There was a lot happening in this episode, and if you need a recap there is no one better than Christelle G. at The Nerds of Color.  Let’s see… Cisco gets freaking murdered, Barry stops a tsunami, Joe gets kidnapped; it’s an edge of your seat kind of episode.  However, we are here to talk about hair.  To Iris’s and the writers’ credit, there was a lot going on, Iris surely shouldn’t have been worried about her hair.  Yet, I needed a dose of realism here.  What Black girl with straight hair sees that much water coming towards her and doesn’t have the reflex to protect her hair from reverting.  It just doesn’t make sense.  Further, it speaks to a different problem.  If no matter the situation Iris’s hair is always silky straight with few strands out-of-place, we have to question whether or not The Flash’s commitment to diversity exists behind the camera.
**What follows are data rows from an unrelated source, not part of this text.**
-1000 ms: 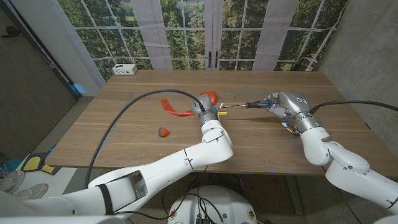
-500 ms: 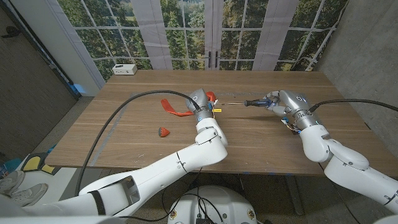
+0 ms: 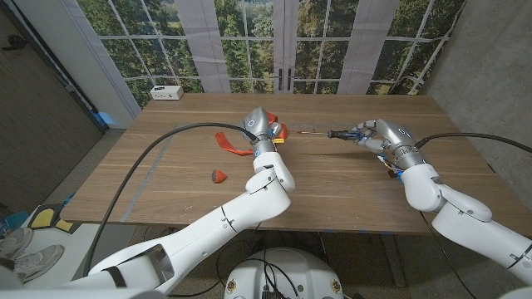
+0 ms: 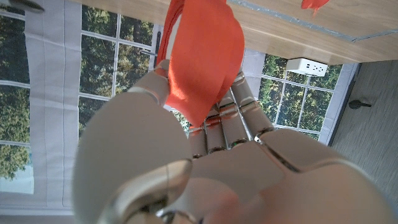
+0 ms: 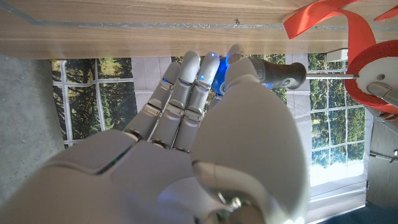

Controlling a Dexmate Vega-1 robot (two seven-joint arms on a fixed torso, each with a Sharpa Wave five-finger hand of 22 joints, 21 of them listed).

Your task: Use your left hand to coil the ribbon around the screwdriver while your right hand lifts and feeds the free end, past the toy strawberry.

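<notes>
The left hand (image 3: pixel 264 130), raised mid-surface, grips the red ribbon (image 4: pixel 202 59), while the right hand (image 3: pixel 378 135) holds the screwdriver (image 3: pixel 337 134) level by its handle.

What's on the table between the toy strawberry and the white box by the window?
In the head view, the black cable crosses the wood between the toy strawberry and the white box; otherwise bare table.

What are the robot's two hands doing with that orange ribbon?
The left hand holds the orange ribbon above the table. The right hand grips the screwdriver by its handle, shaft pointing toward the ribbon. The toy strawberry sits on the table nearby, untouched.
</notes>
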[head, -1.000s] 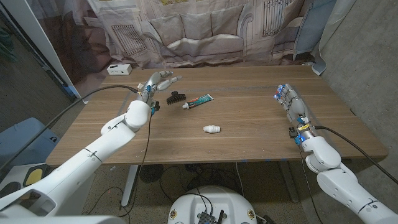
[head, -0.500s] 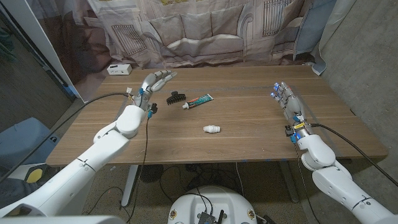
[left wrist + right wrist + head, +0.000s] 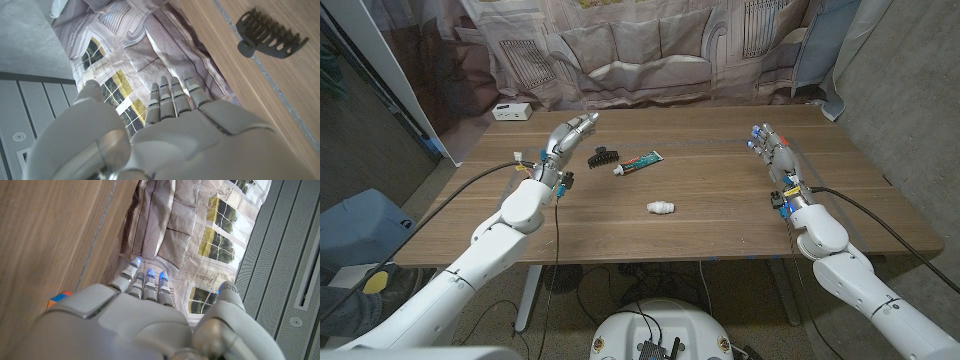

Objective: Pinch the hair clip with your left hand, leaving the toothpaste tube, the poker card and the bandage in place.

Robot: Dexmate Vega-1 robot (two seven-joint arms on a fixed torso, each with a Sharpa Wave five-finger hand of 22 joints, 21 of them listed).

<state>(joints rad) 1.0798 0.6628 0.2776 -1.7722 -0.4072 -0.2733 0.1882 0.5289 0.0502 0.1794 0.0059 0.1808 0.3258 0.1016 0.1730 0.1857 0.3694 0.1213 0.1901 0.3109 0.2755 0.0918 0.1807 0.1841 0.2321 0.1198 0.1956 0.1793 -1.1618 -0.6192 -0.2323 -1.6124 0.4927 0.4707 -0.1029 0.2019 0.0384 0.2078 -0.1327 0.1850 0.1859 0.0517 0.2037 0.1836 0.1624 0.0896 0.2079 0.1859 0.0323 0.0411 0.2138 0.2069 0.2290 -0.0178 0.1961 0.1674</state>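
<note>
black toothed hair clip [image 3: 603, 156] lies free near the table's [image 3: 720, 215] far edge, left hand [image 3: 568, 135] just beside it, fingers straight, holding nothing.

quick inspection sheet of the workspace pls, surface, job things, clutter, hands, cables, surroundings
surface: wooden table, seam line across it
job things: black hair clip lies free beside the toothpaste tube; white bandage roll nearer the front; poker card not made out
clutter: white box at the far left corner
hands: left hand open, apart from the clip; right hand open, holds nothing
cables: black cables along both arms
surroundings: printed curtain behind
</note>
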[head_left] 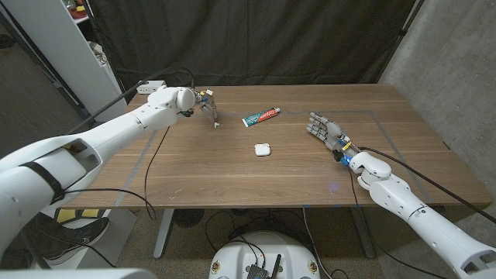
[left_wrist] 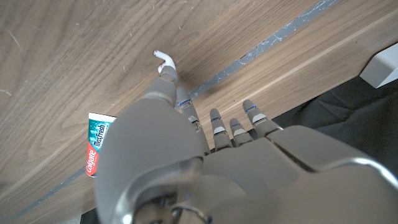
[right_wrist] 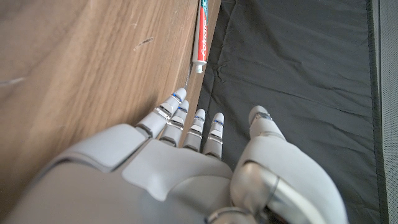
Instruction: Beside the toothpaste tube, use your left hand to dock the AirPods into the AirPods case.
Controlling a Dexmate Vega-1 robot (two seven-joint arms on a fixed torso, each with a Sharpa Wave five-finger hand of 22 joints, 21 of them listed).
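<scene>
A white AirPod [left_wrist: 163, 57] sits at the tips of two fingers of my left hand [head_left: 203, 103], which meet on it and pinch it just above the wood at the table's back left. In the head view the AirPod [head_left: 216, 125] is a small white speck under those fingertips. The toothpaste tube [head_left: 260, 117] lies to the right of that hand, and the tube [left_wrist: 96, 151] also appears in the left wrist view. The closed white AirPods case [head_left: 262, 149] lies nearer the front, mid-table. My right hand [head_left: 328, 130] stands at the right with straight, spread fingers, holding nothing.
A white box [head_left: 154, 86] with cables sits at the table's back left corner. Grey tape lines [left_wrist: 261, 50] run across the wood. A black curtain hangs behind the table, and a white panel leans at the far left.
</scene>
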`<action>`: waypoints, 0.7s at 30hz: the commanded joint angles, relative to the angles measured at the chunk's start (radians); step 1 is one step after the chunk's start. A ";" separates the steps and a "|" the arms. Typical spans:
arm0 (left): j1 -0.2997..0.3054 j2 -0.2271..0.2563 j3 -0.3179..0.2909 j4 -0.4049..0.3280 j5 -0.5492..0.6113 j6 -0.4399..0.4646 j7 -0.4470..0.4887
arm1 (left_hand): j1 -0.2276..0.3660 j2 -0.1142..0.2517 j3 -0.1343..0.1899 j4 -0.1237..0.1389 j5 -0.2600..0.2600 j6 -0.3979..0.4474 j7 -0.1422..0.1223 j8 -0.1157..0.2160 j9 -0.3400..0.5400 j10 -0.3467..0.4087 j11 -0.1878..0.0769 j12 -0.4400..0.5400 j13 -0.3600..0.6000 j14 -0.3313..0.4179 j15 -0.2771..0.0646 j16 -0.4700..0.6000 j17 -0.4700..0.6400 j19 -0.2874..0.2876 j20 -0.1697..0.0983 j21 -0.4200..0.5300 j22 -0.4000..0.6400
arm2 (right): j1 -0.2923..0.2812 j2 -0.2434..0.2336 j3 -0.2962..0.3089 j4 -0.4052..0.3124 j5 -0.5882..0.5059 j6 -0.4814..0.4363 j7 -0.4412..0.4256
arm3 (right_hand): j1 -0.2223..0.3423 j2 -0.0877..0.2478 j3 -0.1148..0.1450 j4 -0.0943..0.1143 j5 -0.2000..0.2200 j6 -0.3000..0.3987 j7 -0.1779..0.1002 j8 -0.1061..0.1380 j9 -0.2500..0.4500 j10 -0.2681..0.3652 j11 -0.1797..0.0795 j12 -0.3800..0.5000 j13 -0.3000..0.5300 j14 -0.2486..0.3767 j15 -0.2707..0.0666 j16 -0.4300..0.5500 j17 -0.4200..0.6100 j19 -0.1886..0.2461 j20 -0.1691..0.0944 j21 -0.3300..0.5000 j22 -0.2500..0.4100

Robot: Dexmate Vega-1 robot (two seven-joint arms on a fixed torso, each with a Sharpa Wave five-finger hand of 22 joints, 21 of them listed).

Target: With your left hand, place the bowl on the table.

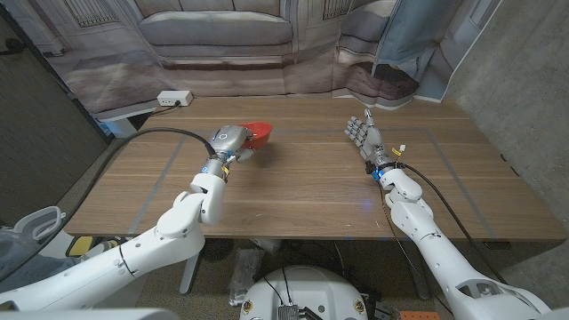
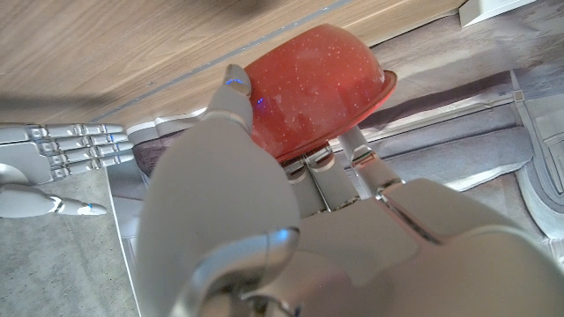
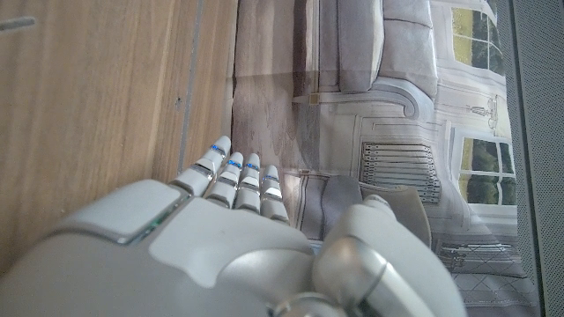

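The left hand (image 1: 229, 140) is gripping the red bowl (image 1: 257, 134), thumb over its outside and fingers (image 2: 319, 164) under the rim. The right hand (image 1: 360, 133) is holding nothing, fingers straight.

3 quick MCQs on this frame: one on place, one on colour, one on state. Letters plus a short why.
1. Where is the bowl?
A. in the left robot hand
B. beside the right robot hand
C. on the white power strip

2. What colour is the bowl?
A. blue
B. red
C. white

3. What state is the right robot hand in?
A. gripping the bowl
B. open, holding nothing
C. pinching a cable

Key: 1 A, the left robot hand grips the bowl over the table. 2 B, it shows red in the head and left wrist views. 3 B, the right robot hand has its fingers extended with nothing in them.
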 commanded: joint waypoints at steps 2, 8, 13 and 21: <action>0.006 -0.022 0.009 0.000 0.035 -0.026 -0.036 | 0.041 0.046 0.033 0.027 0.005 0.053 0.045 0.019 0.029 0.017 -0.013 -0.004 0.005 0.014 -0.045 -0.006 0.006 -0.001 -0.091 0.013 -0.001 | 0.006 0.005 0.007 0.019 0.014 0.013 0.013 | 0.004 0.010 -0.009 0.002 -0.002 0.003 0.002 -0.001 0.003 0.009 0.001 -0.003 0.003 0.009 0.003 -0.003 0.004 0.011 -0.034 -0.005 0.004; 0.014 -0.034 0.001 0.007 0.028 -0.045 -0.033 | 0.040 0.045 0.035 0.027 0.005 0.052 0.047 0.020 0.028 0.017 -0.011 -0.006 0.008 0.015 -0.045 -0.009 0.009 -0.004 -0.090 0.018 -0.005 | 0.010 0.007 0.008 0.025 0.012 0.019 0.020 | 0.004 0.010 -0.009 0.002 -0.002 0.003 0.003 -0.001 0.003 0.009 0.000 -0.003 0.003 0.012 0.002 -0.002 0.004 0.013 -0.035 -0.006 0.004; 0.024 -0.046 0.000 0.020 0.023 -0.065 -0.015 | 0.040 0.044 0.037 0.026 0.005 0.054 0.047 0.019 0.025 0.018 -0.010 -0.008 0.009 0.015 -0.045 -0.012 0.012 -0.005 -0.091 0.024 -0.009 | 0.007 0.005 0.010 0.016 0.011 0.016 0.016 | 0.005 0.011 -0.010 0.002 -0.002 0.004 0.003 -0.001 0.003 0.010 0.000 -0.003 0.003 0.013 0.003 -0.002 0.004 0.014 -0.035 -0.007 0.005; 0.033 -0.052 -0.001 0.026 0.021 -0.074 -0.017 | 0.039 0.044 0.039 0.027 0.005 0.053 0.049 0.018 0.023 0.020 -0.011 -0.012 0.010 0.017 -0.044 -0.015 0.016 -0.009 -0.090 0.032 -0.014 | 0.001 0.000 0.008 -0.002 0.010 0.010 0.009 | 0.005 0.011 -0.011 0.001 -0.002 0.004 0.003 -0.001 0.003 0.011 0.000 -0.003 0.003 0.014 0.004 -0.002 0.004 0.016 -0.034 -0.008 0.005</action>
I will always be for more Black girls on-screen, but it matters that they get to be Black girls, silk/satin scarfs and all.  The producers and writers of The Flash have given us so much with these wonderful characters, and the Berlanti verse has shown Black fatherhood on-screen in a really wonderful way, so it may seem like I’m asking too much.  But I’m not.  I deserve this.  I can see every type of White girl under the sun on almost any channel.  The Iris Wests of the TV world are rare.  So, it’s especially important that the representation be authentic.  Iris, Joe, and Wally West are race-bent characters.  When the producers and casting team decided to make the Wests a Black family, they needed to do more than just change their skin color.  Iris, Joe, and Wally’s race does not have to be an integral part of the story, but it isn’t too much to ask for a few small moments.  We needed to see Cisco’s family sing Feliz Cumpleaños at his brother’s birthday, and we need more Iris moments like this:

Iris West

Iris starts a sentence with “Girl”

Diversity on-screen has created a much richer television landscape; how many Latino men like Cisco exist on a show you watch?  However, we can’t forget about diversity of experience.  We move through the world in different bodies, and thus experience it differently.  Central City is not Los Angeles, or New York, or even Minneapolis.  Maybe racism never touched this universe (lol as if), but there are very real Black girls in our universe consuming this content and some parts of Iris should be for them.

 

*Amanda Waller is not a main character, so I didn’t count her.